Ein Sondertribunal in Bangladesch hat die ehemalige Regierungschefin Sheikh Hasina in Abwesenheit zum Tode verurteilt. Die 78 Jahre alte Hasina, die für das gewaltsame Vorgehen der Sicherheitskräfte gegen Demonstranten im vergangenen Jahr verantwortlich gemacht wird, wurde der Verbrechen gegen die Menschlichkeit für schuldig befunden.
Dem Gericht lagen Agenturen zufolge Beweise vor, dass sie den direkten Befehl gegeben habe, tödliche Gewalt anzuwenden, um einen von Studenten angeführten Aufstand im Juli und August 2024 niederzuschlagen. Der UN zufolge waren dabei 1400 Menschen getötet worden.
Die seit ihrer Flucht in Indien lebende Hasina weist die Vorwürfe zurück. Sie hatte das Verfahren zuvor als „Farce“ bezeichnet. Am Montag sprach sie von einem „politisch motivierten“ Prozess. Vertreter der Protestbewegung begrüßten jedoch das Urteil. „Wir haben 16 Jahre lang unter der Mörderin Hasina und ihrem Regime gelitten“, sagte der Studentenaktivist Rezaye Rabbi Zayed der F.A.Z. „Heute ist der Tag, an dem Gerechtigkeit geübt wurde.“
Regierung fordert Auslieferung
Die Verkündung des Urteils war von Spannungen in Dhaka und anderen Städten begleitet. In Bangladeschs Hauptstadt waren in den Tagen zuvor lokalen Medien zufolge mehrere Sprengsätze explodiert. Es gilt als unwahrscheinlich, dass das Urteil vollstreckt werden kann. Bangladeschs Übergangsregierung unter dem Friedensnobelpreisträger Muhammad Yunus hatte wiederholt die Auslieferung gefordert. Hasina selbst lehnte jede Zusammenarbeit mit dem einst von ihr gegründeten International Crimes Tribunal (ICT) ab. Angeklagt war auch der frühere Innenminister des Landes, der sich ebenfalls in Indien aufhalten soll. Außerdem stand der frühere Polizeichef vor Gericht, der kooperiert hatte und deshalb auf Milde hoffen durfte.
Die jungen Demonstranten hatten sich 2024 zunächst gegen die Wiedereinführung einer Quote zur Besetzung von Regierungsjobs gerichtet, die ihrer Ansicht nach vor allem Anhänger der Awami League, Hasinas Partei, begünstigt hätten. Durch ihre kompromisslose Haltung gegenüber den Protestierenden hatte Hasina die Stimmung weiter angeheizt. So hatte sie die Demonstranten als „Razakars“ bezeichnet, womit Personen gemeint sind, die im Unabhängigkeitskrieg 1971 einst mit Pakistan kollaboriert hatten. Die Konfrontation hatte mit dem ersten Todesfall durch Polizeischüsse an Schärfe gewonnen.

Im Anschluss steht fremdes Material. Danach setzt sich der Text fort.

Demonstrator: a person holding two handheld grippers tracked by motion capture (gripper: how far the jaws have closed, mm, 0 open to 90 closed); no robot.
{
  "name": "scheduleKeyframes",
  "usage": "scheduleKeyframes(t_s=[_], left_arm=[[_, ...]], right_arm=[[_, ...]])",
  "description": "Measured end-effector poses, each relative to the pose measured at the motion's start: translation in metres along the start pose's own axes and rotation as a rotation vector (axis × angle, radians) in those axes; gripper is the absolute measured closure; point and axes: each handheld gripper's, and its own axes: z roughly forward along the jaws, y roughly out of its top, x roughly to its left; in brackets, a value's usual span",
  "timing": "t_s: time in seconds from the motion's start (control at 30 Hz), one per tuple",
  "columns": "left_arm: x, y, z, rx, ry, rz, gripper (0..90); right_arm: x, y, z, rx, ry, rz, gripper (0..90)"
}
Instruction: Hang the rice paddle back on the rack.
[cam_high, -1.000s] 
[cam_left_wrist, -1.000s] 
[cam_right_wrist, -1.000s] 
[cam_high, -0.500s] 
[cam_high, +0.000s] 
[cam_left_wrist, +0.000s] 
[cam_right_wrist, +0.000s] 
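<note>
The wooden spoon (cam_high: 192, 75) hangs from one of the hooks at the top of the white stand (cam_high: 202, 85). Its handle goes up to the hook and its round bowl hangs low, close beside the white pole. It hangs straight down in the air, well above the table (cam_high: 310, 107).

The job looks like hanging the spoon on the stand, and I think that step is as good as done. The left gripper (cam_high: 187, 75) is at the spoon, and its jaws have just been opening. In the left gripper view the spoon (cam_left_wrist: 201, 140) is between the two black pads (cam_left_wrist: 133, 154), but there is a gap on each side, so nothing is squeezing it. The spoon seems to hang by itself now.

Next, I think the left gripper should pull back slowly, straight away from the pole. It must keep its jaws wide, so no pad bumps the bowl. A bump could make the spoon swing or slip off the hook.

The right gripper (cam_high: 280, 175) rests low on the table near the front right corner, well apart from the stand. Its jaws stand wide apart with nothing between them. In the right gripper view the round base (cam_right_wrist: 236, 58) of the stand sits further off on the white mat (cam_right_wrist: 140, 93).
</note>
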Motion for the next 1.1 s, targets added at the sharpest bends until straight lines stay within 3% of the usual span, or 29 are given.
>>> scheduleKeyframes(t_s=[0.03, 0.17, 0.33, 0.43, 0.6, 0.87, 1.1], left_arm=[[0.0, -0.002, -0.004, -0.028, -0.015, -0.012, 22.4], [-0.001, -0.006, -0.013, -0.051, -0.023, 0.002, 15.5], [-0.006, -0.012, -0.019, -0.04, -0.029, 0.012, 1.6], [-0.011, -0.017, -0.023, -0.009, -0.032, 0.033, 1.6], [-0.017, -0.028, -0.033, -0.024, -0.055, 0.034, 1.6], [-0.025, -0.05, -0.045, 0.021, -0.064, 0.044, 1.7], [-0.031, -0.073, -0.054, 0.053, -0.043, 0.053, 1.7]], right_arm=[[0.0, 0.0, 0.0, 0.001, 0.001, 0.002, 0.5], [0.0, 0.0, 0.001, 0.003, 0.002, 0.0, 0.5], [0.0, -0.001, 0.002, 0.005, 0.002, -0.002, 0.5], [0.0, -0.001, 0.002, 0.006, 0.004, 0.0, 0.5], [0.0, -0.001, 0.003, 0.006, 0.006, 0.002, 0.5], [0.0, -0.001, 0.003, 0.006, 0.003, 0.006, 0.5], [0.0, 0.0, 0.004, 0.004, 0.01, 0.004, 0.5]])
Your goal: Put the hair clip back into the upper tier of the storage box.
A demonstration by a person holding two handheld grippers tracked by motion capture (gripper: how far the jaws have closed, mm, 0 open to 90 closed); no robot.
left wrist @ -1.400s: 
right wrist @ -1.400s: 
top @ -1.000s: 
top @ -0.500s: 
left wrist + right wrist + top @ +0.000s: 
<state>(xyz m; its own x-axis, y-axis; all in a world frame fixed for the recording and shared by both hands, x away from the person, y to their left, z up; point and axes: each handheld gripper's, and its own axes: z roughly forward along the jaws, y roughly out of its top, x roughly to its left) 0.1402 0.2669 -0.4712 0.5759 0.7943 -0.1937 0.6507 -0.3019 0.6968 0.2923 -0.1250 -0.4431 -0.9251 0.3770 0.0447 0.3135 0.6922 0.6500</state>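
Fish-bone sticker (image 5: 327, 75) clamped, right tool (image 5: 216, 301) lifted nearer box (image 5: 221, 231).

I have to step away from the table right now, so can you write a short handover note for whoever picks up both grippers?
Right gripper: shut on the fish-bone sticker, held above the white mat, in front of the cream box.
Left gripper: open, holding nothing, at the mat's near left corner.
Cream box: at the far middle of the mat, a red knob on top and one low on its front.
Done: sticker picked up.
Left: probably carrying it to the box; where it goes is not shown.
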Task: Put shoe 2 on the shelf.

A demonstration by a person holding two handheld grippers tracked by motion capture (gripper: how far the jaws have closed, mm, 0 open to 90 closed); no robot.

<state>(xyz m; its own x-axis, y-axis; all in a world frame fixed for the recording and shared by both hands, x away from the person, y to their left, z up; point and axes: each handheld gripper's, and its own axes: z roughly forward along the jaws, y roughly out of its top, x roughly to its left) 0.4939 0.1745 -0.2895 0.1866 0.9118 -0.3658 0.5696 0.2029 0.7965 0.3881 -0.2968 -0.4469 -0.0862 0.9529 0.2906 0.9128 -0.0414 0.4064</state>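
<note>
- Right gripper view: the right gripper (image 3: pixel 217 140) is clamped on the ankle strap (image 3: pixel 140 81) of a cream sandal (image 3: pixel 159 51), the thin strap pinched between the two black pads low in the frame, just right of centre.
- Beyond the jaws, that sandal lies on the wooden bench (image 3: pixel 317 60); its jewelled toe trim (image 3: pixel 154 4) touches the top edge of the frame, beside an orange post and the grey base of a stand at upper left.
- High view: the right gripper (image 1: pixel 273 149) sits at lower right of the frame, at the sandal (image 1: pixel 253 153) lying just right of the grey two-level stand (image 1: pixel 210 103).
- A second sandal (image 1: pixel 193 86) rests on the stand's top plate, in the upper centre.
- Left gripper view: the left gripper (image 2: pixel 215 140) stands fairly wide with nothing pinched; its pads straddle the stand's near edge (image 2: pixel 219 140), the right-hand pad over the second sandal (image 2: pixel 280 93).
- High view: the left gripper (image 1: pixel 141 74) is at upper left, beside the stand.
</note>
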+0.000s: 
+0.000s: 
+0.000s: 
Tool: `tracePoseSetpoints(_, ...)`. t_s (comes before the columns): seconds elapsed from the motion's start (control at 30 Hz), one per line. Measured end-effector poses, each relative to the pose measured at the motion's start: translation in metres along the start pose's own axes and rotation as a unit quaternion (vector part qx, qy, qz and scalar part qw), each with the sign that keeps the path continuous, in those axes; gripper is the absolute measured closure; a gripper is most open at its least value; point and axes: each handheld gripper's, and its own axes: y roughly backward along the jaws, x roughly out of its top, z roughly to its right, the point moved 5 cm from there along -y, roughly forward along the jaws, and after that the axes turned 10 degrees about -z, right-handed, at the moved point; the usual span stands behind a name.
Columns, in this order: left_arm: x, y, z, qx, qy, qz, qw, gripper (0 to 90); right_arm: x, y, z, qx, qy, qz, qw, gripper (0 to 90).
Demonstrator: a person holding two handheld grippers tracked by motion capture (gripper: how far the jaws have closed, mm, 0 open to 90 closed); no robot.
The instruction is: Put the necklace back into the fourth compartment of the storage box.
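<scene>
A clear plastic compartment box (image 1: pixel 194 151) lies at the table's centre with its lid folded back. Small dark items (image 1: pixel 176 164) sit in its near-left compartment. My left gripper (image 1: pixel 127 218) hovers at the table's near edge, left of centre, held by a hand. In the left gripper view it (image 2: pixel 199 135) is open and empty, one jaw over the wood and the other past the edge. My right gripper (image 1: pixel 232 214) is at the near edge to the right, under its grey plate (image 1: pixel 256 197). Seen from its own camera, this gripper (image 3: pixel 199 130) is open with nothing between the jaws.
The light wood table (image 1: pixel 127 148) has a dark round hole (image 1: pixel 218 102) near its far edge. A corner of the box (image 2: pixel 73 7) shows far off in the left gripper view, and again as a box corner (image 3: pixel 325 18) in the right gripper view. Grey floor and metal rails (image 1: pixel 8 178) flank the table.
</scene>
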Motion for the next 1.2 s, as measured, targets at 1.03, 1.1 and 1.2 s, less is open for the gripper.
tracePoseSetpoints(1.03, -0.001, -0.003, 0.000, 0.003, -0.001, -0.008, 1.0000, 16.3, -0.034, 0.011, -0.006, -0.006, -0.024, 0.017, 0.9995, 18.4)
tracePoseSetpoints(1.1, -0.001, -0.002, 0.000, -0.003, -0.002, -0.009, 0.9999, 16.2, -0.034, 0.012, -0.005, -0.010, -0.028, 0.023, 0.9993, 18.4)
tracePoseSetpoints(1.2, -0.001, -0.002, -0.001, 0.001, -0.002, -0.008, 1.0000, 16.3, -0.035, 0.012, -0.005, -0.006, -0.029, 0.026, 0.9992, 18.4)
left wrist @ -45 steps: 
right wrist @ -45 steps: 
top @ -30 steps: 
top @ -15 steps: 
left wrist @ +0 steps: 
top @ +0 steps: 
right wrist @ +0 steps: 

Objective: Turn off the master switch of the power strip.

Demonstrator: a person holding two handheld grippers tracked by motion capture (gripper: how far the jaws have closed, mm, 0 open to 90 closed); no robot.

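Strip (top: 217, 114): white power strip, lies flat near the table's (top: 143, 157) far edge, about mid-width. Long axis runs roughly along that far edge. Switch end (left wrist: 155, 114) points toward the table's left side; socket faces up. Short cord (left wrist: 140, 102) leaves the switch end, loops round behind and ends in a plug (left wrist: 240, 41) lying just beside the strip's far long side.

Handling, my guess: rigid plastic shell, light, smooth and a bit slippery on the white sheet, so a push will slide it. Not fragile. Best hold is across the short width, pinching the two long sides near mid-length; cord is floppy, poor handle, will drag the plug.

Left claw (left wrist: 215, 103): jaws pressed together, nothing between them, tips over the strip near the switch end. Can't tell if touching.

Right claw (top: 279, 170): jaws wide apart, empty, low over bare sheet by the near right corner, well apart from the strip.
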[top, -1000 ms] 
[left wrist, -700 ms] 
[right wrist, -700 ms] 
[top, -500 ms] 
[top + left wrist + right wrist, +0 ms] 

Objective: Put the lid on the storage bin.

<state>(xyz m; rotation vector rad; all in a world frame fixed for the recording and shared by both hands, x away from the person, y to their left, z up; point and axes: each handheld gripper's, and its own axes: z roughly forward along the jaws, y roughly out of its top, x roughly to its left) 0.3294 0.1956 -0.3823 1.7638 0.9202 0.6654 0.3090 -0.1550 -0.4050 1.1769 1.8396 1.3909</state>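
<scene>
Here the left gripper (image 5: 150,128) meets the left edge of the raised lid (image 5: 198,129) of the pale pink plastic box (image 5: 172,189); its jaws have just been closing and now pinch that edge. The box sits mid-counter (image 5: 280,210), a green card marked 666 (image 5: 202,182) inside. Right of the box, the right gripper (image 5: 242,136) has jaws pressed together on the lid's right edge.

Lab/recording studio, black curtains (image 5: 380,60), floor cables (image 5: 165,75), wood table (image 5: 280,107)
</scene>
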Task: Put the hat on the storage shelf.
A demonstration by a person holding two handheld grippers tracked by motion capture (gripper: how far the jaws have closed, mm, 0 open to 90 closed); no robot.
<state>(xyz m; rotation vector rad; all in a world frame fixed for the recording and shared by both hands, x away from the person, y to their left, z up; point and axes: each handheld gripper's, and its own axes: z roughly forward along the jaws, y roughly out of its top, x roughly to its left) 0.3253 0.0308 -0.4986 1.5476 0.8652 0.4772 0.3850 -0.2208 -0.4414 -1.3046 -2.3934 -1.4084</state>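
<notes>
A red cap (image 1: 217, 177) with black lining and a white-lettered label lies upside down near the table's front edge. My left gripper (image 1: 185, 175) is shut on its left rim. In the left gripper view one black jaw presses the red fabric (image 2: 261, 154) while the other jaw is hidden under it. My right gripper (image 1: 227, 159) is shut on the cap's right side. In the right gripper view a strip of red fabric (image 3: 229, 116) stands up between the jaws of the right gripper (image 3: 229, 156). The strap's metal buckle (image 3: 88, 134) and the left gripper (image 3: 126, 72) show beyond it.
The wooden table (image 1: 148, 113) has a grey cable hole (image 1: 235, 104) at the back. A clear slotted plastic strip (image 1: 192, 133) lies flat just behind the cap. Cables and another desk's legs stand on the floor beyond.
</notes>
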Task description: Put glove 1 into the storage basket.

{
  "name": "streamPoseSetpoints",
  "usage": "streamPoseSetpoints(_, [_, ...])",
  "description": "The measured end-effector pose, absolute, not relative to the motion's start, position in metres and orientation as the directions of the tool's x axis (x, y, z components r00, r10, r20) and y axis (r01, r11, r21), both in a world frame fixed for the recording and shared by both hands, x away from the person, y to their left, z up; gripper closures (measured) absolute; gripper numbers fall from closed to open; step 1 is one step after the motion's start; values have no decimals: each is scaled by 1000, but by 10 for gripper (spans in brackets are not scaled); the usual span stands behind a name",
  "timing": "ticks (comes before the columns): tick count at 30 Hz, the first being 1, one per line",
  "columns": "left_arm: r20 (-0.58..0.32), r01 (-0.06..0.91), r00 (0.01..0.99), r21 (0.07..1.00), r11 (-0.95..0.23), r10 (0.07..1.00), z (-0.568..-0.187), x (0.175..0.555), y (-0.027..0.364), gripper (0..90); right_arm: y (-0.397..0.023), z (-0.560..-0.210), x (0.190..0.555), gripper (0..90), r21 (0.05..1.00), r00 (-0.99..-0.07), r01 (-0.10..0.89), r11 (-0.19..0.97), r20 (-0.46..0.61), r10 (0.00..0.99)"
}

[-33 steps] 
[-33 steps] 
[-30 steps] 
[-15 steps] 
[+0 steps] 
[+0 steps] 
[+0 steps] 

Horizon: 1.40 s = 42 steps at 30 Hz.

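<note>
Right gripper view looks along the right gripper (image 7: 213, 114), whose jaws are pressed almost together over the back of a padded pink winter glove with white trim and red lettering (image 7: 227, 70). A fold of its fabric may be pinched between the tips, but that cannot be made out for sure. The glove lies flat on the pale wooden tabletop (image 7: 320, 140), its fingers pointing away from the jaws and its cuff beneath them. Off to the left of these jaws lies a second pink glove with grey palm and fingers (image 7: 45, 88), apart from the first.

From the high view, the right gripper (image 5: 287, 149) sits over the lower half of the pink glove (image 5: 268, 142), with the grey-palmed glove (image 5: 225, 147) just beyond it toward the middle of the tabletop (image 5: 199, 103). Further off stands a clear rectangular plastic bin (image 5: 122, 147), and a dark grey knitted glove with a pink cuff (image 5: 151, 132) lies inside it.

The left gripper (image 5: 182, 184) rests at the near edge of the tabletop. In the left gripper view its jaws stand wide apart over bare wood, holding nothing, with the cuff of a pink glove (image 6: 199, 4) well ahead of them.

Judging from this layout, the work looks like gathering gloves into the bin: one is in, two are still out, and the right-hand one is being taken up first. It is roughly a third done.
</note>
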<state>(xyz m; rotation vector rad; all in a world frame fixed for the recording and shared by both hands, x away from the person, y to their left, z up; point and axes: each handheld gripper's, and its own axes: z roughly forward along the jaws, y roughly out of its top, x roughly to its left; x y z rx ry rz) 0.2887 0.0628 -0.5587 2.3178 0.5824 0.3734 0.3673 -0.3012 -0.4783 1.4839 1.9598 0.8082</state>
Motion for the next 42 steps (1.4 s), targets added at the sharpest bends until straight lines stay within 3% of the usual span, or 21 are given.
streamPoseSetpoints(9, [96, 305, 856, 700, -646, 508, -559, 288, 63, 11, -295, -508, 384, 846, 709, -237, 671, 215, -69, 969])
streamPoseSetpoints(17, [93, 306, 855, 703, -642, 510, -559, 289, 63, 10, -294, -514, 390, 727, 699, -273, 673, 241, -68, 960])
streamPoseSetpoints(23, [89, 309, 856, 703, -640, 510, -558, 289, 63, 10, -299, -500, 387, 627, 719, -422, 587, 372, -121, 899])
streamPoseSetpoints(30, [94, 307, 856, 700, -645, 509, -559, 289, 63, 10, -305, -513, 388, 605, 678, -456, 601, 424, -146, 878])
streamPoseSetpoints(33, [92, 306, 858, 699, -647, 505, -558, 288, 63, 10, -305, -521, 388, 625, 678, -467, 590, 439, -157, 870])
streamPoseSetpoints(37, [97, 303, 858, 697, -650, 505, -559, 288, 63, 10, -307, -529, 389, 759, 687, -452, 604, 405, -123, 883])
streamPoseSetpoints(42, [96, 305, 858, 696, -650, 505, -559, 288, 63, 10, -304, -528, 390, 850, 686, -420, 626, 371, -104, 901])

Oppositionelle verschwanden
Die Politikerin und Tochter des Freiheitskämpfers und Gründervaters Mujibur Rahman, der einst einem Attentat zum Opfer gefallen war, ist in ihrer Heimat auch als „eiserne Lady“ bekannt. Opposition und Menschenrechtsorganisationen beschuldigten sie eines autoritären Regierungsstils. Zahlreiche Menschen waren in ihrer Regierungszeit verschwunden. Es gibt Berichte über Geheimgefängnisse, in denen Regimegegner ohne Prozess festgehalten wurden. Menschenrechtler hatten den Sicherheitskräften unter ihr außerdem immer wieder Folter und außergerichtliche Tötungen vorgeworfen.
Das Todesurteil könnte einen Schatten über die Parlamentswahlen werfen, die der 85 Jahre alte Yunus für Februar nächsten Jahres plant. Der in Amerika lebende Sohn der verurteilten Ministerpräsidentin, Sajeeb Wazed, hatte jüngst mit Gewalt im Zusammenhang mit der Wahl gedroht. Er erklärte, dass die Anhänger der Awami League den Urnengang blockieren würden, wenn das Verbot ihrer Partei nicht aufgehoben werde.
Als Favoritin geht die Bangladesh Nationalist Party (BNP) ins Rennen, die langjährige Rivalin der Awami League. Aber auch die islamistische Jamaat-e-Islami, die unter Hasina verboten gewesen war, konnte an Zuspruch gewinnen. Außerdem wird sich die von Studentendemonstranten gegründete National Citizen Party (NCP) erstmals zur Wahl stellen.